Negli articoli precedenti si è analizzato sia le elezioni europee e sia i risultati degli stessi e gli effetti sull’Unione Europea e sugli Stati membri.
Le difficoltà dell’asse franco tedesco sono sul tappeto e non facilmente risolvibili nel breve periodo.
Si è inoltre accennato ai due report degli ex presidenti del consiglio europeo per il rilancio dell’integrazione europea (il rapporto Letta sul mercato interno e il rapporto Draghi sulla competitività recentemente sia alla presidente della Commissione Europea Von der Leyen, sia alla plenaria dell’Europarlamento, sia nell’incontro a palazzo Chigi con la presidente del Consiglio Meloni). Dopo le elezione della presidente della Commssione, gli Stati membri hanno proceduto alla designazione dei propri Commissari nell’Istituzione esecutiva europea.
L’Italia ha designato il ministro per gli Affari Europei, il Sud, la Coesione e il Pnnr Raffaele Fitto, che ha avuto come delega la vicepresidenza esecutiva e la Coesione e le Riforme (risultato molto positivo, considerando che il suo gruppo ECR non ha votato per la conferma della Von der Leyen, una dimostrazione che in Europa ci potranno essere maggioranze variabili, a seconda dei provvedimenti da approvaree che L’Italia è centrale nello scacchiere europeo).
L’iter di approvazione della Commissione si concluderà con il voto della plenaria su tutto il Collegio e con esito favorevole entrerà in carica per i prossimi cinque anni.
Dopo le elezioni europee, e forse anche prima, due Stati fondatori Francia e Germania sono in una fase di forte instabilità politica e non sono più il motore d’Europa: la Francia sempre più verso uno scontro istituzionale, procedimento di destituzione del presidente Macron in itinere, ha un governo debolissimo con a capo Michel Barnier, capo negoziatore Ue per la Brexit e che tra molte difficoltà è riuscito a mettere insieme una squadra di governo ufficializzata Sabato 21 Settembre; la Germania del Cancelliere Olaf Scholz, che dopo due sconfitte nei Lander della Germania orientale (Turingia e Sassonia), è riuscito con il suo partito Spd a non farsi superare nel terzo land orientale il Brandeburgo dal partito di destra AFD e forse a mantenere la Cancelleria fino al 2025, sempre se la coalizione Semaforo non entri in crisi per i troppi litigi tra Fdp, die Grunen e Spd (punto principale di litigio è la riforma del freno al debito osteggiata dal ministro delle Finanze Lindner).

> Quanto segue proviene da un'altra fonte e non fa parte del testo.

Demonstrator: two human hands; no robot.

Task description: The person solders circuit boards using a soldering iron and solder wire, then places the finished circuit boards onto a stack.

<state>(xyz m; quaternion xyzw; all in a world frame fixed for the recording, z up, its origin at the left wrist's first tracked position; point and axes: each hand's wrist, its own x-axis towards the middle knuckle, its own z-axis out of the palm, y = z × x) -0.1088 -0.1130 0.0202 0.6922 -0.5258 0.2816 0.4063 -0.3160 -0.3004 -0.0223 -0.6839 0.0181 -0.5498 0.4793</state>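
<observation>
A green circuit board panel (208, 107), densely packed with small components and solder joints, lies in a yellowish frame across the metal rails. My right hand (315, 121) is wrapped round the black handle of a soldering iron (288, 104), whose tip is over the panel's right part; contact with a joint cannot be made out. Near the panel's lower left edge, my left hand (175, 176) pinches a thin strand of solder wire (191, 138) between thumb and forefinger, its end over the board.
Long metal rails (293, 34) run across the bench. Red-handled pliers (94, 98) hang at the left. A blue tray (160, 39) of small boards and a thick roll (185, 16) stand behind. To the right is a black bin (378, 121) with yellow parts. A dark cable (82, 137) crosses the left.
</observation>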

Ottimo risultato nel Land è stato quello di BSW (partito populista di sinistra) che ha superato la Cdu relegata al quarto posto, nel Landtag non saranno rappresentati i Die Grunen e Fdp. La Germania è zona recessione e l’industria dell’auto in forte difficoltà, come ha fatto intendere la Volkswagen che è pronta a chiudere fabbriche e a licenziare migliaia di dipendenti, se non si cambia approccio al Green Deal europeo.
L’Italia in questa Europa può incidere molto a cominciare dall’attuazione del nuovo Patto di Stabilità e Crescita, la Crescita è essenziale e non si può tornare all’austerità; le stime dell’Istat af fermano che il rapporto debito pil è in miglioramento, ritornato alla percentuale prima del Covid 19.
L’Europa se vuole mantenere un’ industria di livello e quindi non sprofondare nella deindustrializzazione deve modificare le politiche green e implementare gli investimenti (parte molto condivisibile del rapporto Draghi) e la maggioranza PPE, liberali e Pse hanno bisogno del gruppo Ecr che li riporti alla realtànell’adozione di provvedimenti non ideologici.
La nuova Europa delle grandi strategie, che lasci agli Stati ampi spazi di manovra, è necessaria e la burocrazia asfissiante di Bruxelles deve essere molto ridimensionata.
Agli Stati membri il compito di dipingere il quadro, alle istituzioni europee il compito di costruire la cornice e i grandi disegni.